Mesmo com um quadro de pessoal incompleto na rede federal do Rio, no último dia 15, Marcelo Lambert, diretor de Programa do Ministério da Saúde, no Rio, anunciou o fechamento de um pavilhão inteiro do HFB, onde ocorrem atendimentos especializados importantes, para destiná-lo ao atendimento exclusivo de pacientes com coronavírus.

Neste Pavilhão, segundo descrição feita em ofício assinado pelo secretário geral do Sindicato dos Trabalhadores no Combate às Endemias e Saúde Preventiva no Estado do Rio de Janeiro (SINTSAÚDE-RJ),  Sandro Alex de Oliveira Cezar (íntegra abaixo), funcionam serviços importantes que deixarão de ser prestado, tais como: Nefrologia Clínica; Transplante Renal; Hemodiálise; Diálises Peritoneal e Pediátrica; CTI; Cirurgia Vascular; Ortopedia; Clínica Médica; Pneumologia; Hematologia; Endocrinologia; Endoscopia Digestiva; Unidade Coronariana; Eletrocardiograma; Ecocardiograma adulto e pediátrico; Cirurgia Torácica; Cirurgia Cardíaca; Serviço de Cabeça e Pescoço; Urologia; Neurocirurgia; Otorrinolaringologia e Oftalmologia.

O ofício do SINTSAÚDE-RJ é dirigido à Procuradoria da República no Rio, pedindo providências para que não fechem “nenhuma unidade de saúde no Estado do Rio de Janeiro, em especial no caso do Hospital Federal de Bonsucesso”. Defende que “a União possa, de imediato e com a urgência que o tema requer, tomar providências para recompor a força de trabalho dos hospitais federais”. Também requer que se “possibilite a abertura de novos leitos e que, supletivamente, se for necessário lance mão de leitos da rede privada de saúde, nos exatos termos da portaria que regulamenta as ações de enfrentamento da Doença do COVID 19”.

Comunidades cobram

“Eles desmontam um hospital referência de atendimento no subúrbio e depois, onde ficam esses doentes de outras moléstias e traumas?”, questiona João Ricardo de Mattos Serafim, presidente da Associação de Moradores de Vigário Geral, comunidade onde residem cerca de 45 mil pessoas. Não é a única na região. Antes pelo contrário, são muitas comunidades no entorno do HFB.

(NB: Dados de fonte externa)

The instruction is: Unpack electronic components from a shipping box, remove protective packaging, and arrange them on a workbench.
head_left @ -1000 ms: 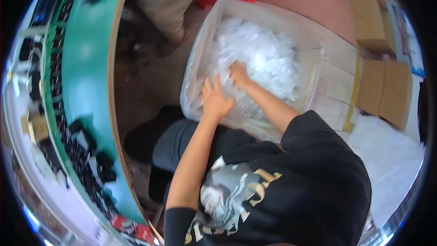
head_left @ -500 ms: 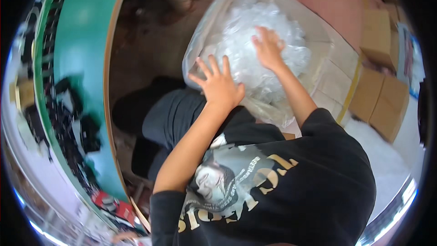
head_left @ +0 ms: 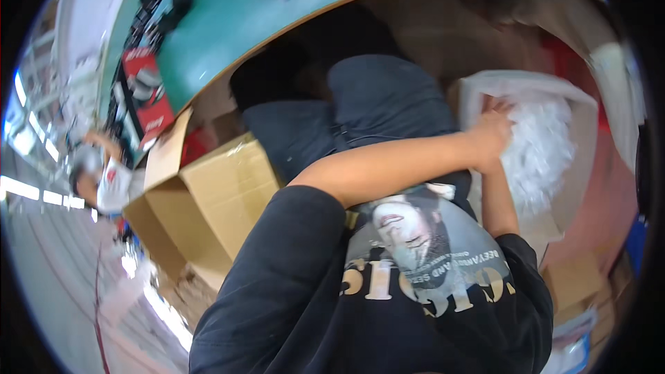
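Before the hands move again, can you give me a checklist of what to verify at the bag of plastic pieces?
1. Left hand on the white plastic pieces: ok, it lies on the heap.
2. Left hand's grip on any piece: cannot tell, the picture is blurred.
3. Right hand in sight: not ok, only the right forearm shows, below the left hand.
4. Clear bag open at the top: ok.
5. Open cardboard box apart from both hands: ok.

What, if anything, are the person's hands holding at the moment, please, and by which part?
It cannot be told: the left hand rests on the small white pieces in the clear bag; the right hand is hidden beneath it.
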`<state>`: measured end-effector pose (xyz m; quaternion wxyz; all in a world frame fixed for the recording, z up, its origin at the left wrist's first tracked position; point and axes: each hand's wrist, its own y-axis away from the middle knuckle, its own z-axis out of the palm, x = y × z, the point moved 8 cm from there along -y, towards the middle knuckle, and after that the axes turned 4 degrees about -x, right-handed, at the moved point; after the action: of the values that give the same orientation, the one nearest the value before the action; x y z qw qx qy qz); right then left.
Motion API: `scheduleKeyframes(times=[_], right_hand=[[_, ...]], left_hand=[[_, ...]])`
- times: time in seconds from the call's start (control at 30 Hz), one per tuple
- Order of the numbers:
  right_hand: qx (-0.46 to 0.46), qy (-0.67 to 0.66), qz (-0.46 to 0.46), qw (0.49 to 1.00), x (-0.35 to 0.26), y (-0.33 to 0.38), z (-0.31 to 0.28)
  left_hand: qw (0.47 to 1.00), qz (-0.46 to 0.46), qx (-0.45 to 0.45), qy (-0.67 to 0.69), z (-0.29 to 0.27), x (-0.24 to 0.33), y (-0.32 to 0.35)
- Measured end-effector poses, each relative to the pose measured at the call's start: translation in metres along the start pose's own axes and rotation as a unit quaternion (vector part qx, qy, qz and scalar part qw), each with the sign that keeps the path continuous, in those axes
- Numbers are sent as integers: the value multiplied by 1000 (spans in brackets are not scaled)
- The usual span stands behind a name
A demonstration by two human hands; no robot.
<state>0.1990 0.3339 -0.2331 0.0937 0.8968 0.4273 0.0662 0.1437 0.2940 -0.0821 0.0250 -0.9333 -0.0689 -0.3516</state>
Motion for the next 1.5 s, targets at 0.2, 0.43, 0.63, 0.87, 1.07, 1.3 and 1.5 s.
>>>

Na Região há outros hospitais, mas eles também são vítimas do descaso com a saúde pública. O também tradicional Hospital Estadual Getúlio Vargas, no bairro da Penha, como lembra Serafim, hoje é “um hospital de funcionamento precário com número reduzido de atendimento e emergências, pois foi um que mais sofreu com os cortes de verbas e funcionários. É estadual e funciona com funcionários terceirizados que sofrem com atrasos de salários e falta de insumos para trabalharem”.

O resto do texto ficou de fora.